Boxplot of the statistical results for S evaluation metrics on ZDT bi-objective test function suite.

For the tri-objective benchmark functions of DTLZ1, as illustrated by Fig. 10, the boxplot of the MOMSA algorithm was super narrow and located under the minima of the other algorithms. After the MOMSA, the MOEA/D demonstrated better results followed by MOALO. The performance of PESA-II was poor. For the DTLZ2 benchmark function, the MOMSA had the lowest and the narrowest boxplot of S metric among all, indicating its highest efficiency in solving the DTLZ2 benchmark function. Similar results were obtained for the performance metrics of GD, MS and Δ.

Figure 10
figure 10

Boxplot of the statistical results for S evaluation metrics on DTLZ1 and DTLZ2 tri-objective test function.

Conclusion

As the superiority of single-objective moth swarm algorithm (MSA) in solving various engineering problems was confirmed by previous studies, this study proposed the multi-objective version of MSA, called MOMSA, to solve various multi-objective problems.

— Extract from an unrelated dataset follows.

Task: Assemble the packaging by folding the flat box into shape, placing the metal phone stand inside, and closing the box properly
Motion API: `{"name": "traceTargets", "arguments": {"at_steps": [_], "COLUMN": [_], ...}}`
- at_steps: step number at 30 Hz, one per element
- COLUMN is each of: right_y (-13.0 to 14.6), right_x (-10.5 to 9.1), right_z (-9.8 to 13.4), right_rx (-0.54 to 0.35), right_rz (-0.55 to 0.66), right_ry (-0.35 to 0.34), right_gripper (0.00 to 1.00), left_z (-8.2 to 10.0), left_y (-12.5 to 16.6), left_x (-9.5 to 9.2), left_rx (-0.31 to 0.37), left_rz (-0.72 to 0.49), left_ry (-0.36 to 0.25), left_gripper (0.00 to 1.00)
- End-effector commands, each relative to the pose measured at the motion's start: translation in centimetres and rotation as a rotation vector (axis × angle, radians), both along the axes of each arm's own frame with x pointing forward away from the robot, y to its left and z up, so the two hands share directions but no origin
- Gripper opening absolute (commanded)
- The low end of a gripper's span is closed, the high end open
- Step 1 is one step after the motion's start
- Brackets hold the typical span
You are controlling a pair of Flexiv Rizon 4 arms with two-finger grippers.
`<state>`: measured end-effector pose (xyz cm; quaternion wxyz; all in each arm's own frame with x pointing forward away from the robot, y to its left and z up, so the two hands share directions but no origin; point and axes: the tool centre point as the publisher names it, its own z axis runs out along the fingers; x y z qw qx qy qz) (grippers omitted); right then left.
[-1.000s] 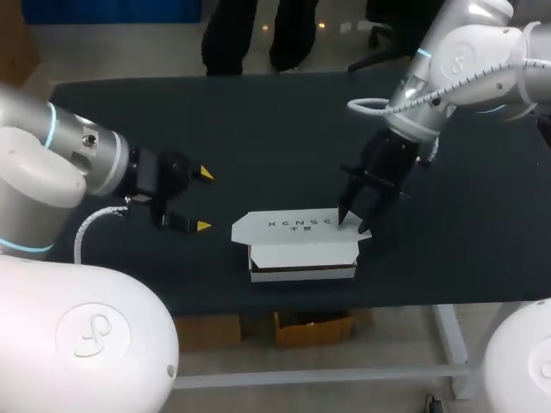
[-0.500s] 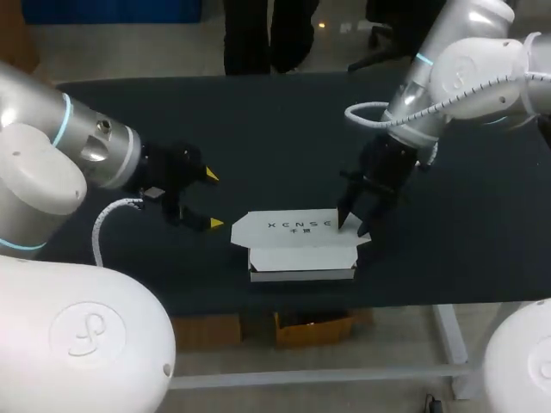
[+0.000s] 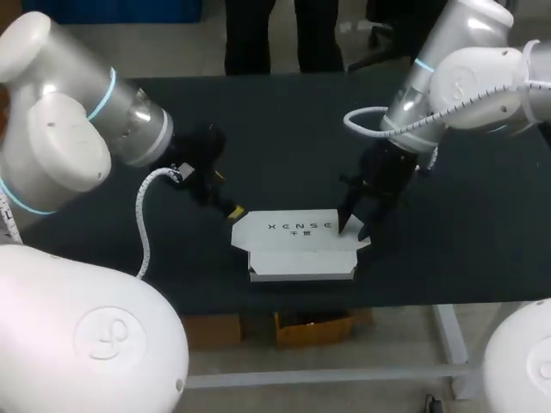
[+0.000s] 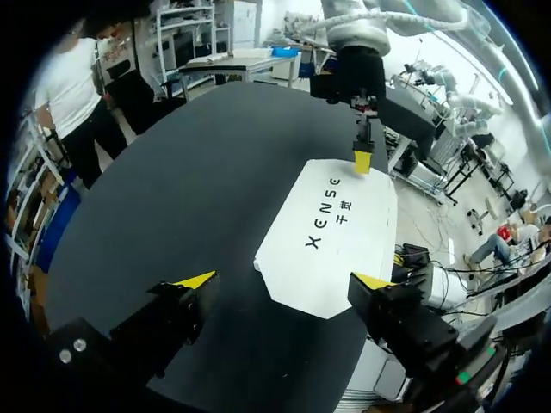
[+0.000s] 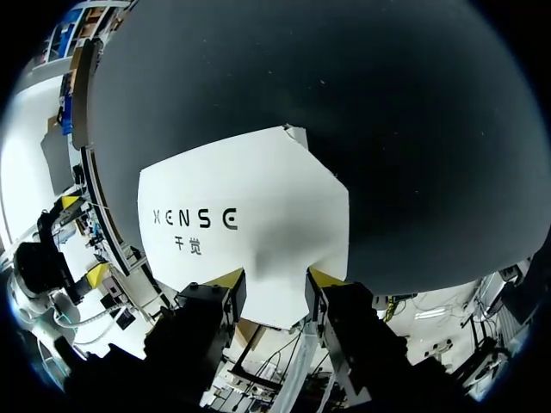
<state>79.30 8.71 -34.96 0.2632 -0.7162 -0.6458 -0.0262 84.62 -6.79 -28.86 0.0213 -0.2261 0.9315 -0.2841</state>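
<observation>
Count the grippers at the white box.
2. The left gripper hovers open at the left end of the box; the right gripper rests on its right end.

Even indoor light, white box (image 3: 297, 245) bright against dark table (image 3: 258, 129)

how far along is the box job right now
Done: the box is folded into shape, lid lying over the top. In hand: the right end effector is on the lid's right end; the left end effector hovers open by the left end. Left: tucking the lid's flaps, which stick out. The phone stand isn't visible, so whether it's inside is unclear.
</observation>
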Motion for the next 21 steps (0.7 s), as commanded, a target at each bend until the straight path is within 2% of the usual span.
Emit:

Accordingly, a series of improvements was applied in algorithms’ synchronization capability and selection method. The capability of the proposed MOMSA in comparison with three well-known multi-objective algorithms of MOEA/D, PESA-II, and MOALO were tested on 7 standard benchmark functions having 7 to 30 dimensions including five bi-objective ZDT functions and two tri-objective DTLZ functions. The results were evaluated by four performance metrics. It was found that the performance of the proposed MOMSA algorithm became more evident with increasing the dimensions and the complexity of the problem (ZDT1 to ZDT3). So that, in the ZDT1 problem with 30 decision variables, the MOMSA algorithm showed better performance (GD = 0.028, S = 0.050, Δ = 0.696, MS = 0.986) than the MOEA/D algorithm (GD = 0.159, S = 0.051, Δ = 1.044, MS = 1.518), and the MOALO algorithm (GD = 0.044, S = 0.071, Δ = 1.345, MS = 0.499), and the PESA-II algorithm (GD = 0.079, S = 0.068, Δ = 0.763, MS = 0.916). Also, the Pareto front derived by the MOMSA algorithm in most cases was more regular and at a more appropriate level than the MOAE/D, MOALO and SPEA-II algorithms. The results indicated the superior performance of the MOMSA and the MOEA/D algorithms over the other two algorithms in both the ZDT and DTLZ benchmark functions. The results also showed that, the dispersion of MOMSA and MOEA/D algorithm distances was smaller than the MOALO and the SPEA-II algorithms with theoretical solutions to the almost all of the ZDT and DTLZ benchmark functions. In addition to the strong convergence to the exact Pareto front, the proposed MOMSA had less dispersion in solutions and achieved the desirable solution in most of the benchmark problems. Regarding the impressive results of the MOMSA algorithm, this study recommends it as a robust and reliable multi-objective optimization model for various optimization problems.